Fabiana Sena, Socorro de Fátima Pacífico Barbosa

Resumo


Este artigo tem o propósito de analisar os compêndios didáticos e sua indicação, a partir de sua significação no contexto do discurso oficial do Império, através de leis, regulamentos e relatórios. Abrange também a discussão sobre a circulação, a indicação e o conteúdo de alguns compêndios escolares, cuja existência foi registrada nesses documentos legais.

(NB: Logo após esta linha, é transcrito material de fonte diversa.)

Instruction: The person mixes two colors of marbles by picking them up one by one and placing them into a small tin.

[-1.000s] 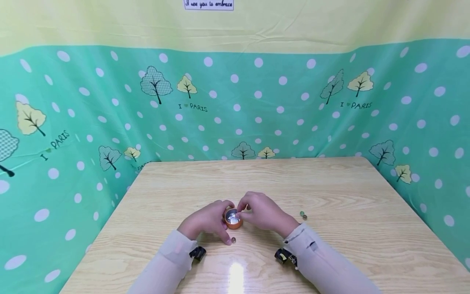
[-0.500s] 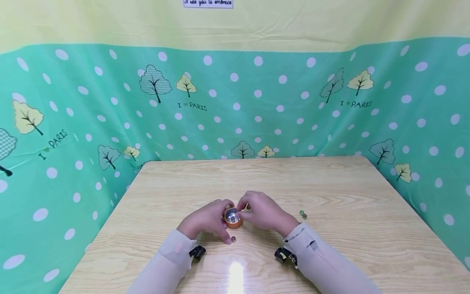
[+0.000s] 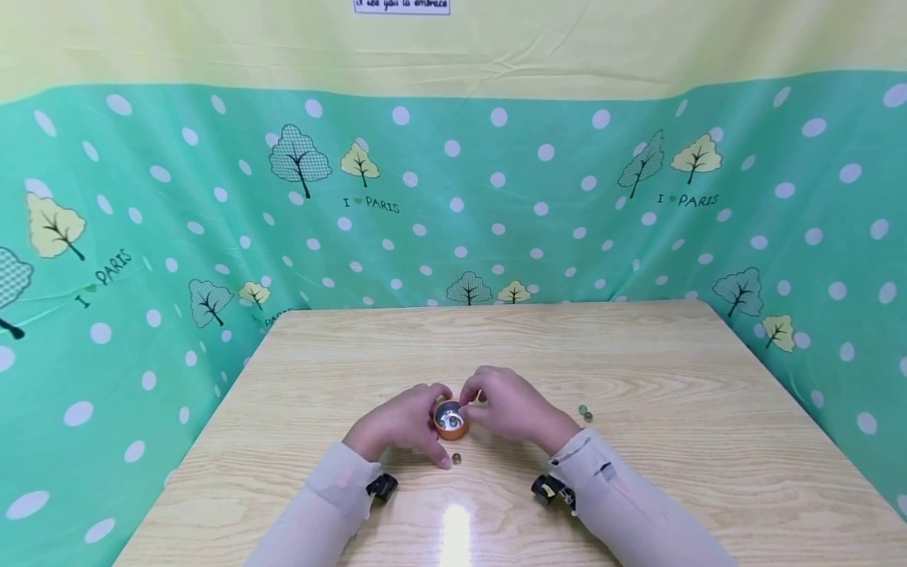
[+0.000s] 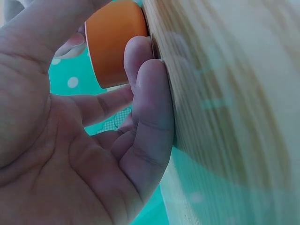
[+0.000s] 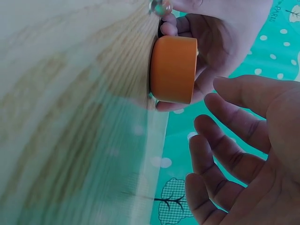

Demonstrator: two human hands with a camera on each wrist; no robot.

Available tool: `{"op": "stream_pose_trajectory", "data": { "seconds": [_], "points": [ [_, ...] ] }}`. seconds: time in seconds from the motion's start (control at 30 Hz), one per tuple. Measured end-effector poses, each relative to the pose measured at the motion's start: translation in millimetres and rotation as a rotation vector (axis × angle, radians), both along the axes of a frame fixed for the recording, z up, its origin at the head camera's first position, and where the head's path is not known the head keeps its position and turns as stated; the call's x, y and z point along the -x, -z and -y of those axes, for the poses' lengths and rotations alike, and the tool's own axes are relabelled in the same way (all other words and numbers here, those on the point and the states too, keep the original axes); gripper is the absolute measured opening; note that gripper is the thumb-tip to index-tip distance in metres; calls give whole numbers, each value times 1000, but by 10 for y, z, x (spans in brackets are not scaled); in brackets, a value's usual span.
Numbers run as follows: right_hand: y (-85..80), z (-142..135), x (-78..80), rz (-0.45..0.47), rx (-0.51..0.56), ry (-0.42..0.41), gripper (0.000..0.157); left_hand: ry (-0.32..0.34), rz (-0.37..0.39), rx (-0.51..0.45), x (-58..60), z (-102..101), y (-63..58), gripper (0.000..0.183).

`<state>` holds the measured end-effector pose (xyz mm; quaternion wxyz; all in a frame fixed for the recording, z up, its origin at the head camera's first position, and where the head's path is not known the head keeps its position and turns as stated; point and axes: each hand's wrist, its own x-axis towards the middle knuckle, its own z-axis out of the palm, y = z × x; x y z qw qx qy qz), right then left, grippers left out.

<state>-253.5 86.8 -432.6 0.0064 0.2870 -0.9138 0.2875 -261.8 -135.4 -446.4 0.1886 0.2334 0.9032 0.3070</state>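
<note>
A small orange bowl (image 3: pixel 449 434) with a silvery inside stands upright on the table in the head view. My left hand (image 3: pixel 400 426) curls its fingers round the bowl's left side, while its thumb reaches down beside a brownish glass marble (image 3: pixel 457 458). Another marble (image 3: pixel 453 421) lies inside the bowl. My right hand (image 3: pixel 512 405) hovers at the bowl's right rim. In the right wrist view, that hand's loosely bent fingers (image 5: pixel 234 157) stand apart from the orange wall (image 5: pixel 173 70), with nothing seen between them. The left wrist view shows left fingertips (image 4: pixel 152 77) low against the table.
To the right, a green marble (image 3: pixel 583 409) and a brownish marble (image 3: pixel 588 417) lie together on the wooden table (image 3: pixel 354 342). A polka-dotted curtain (image 3: pixel 496 205) surrounds the table at the back and both sides.
A marble has appeared in the bowl since the first frame. My right fingers have drawn back slightly right from the rim. The marble by my left thumb has shifted slightly right.
</note>
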Motion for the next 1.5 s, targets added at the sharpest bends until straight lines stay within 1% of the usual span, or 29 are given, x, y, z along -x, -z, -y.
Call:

O material empírico analisado compreende o período de 1837, ano do primeiro discurso publicado, até 1886, da Lei nº 20, de 6 de maio de 1837, e da resolução nº 36, de 26 de junho de 1886. A pesquisa, de caráter bibliográfico e documental, está inscrita na abordagem teórico-metodológica de Michel Foucault. Os resultados do estudo mostraram que os livros analisados tinham seu uso regulado pelo Estado, imprimindo neles a imagem da Igreja e  o Império e divulgando o que devia ser lido e como devia ser lida a proposta política do Império. A partir do discurso oficial do Estado Imperial, verificamos que o ensino das crianças na escola de Primeiras Letras desenvolvia-se através do conteúdo pedagógico e das representações de leitura, de leitor e de alunos. 

Palavras-chave: Império, compêndios escolares, Província da Paraíba.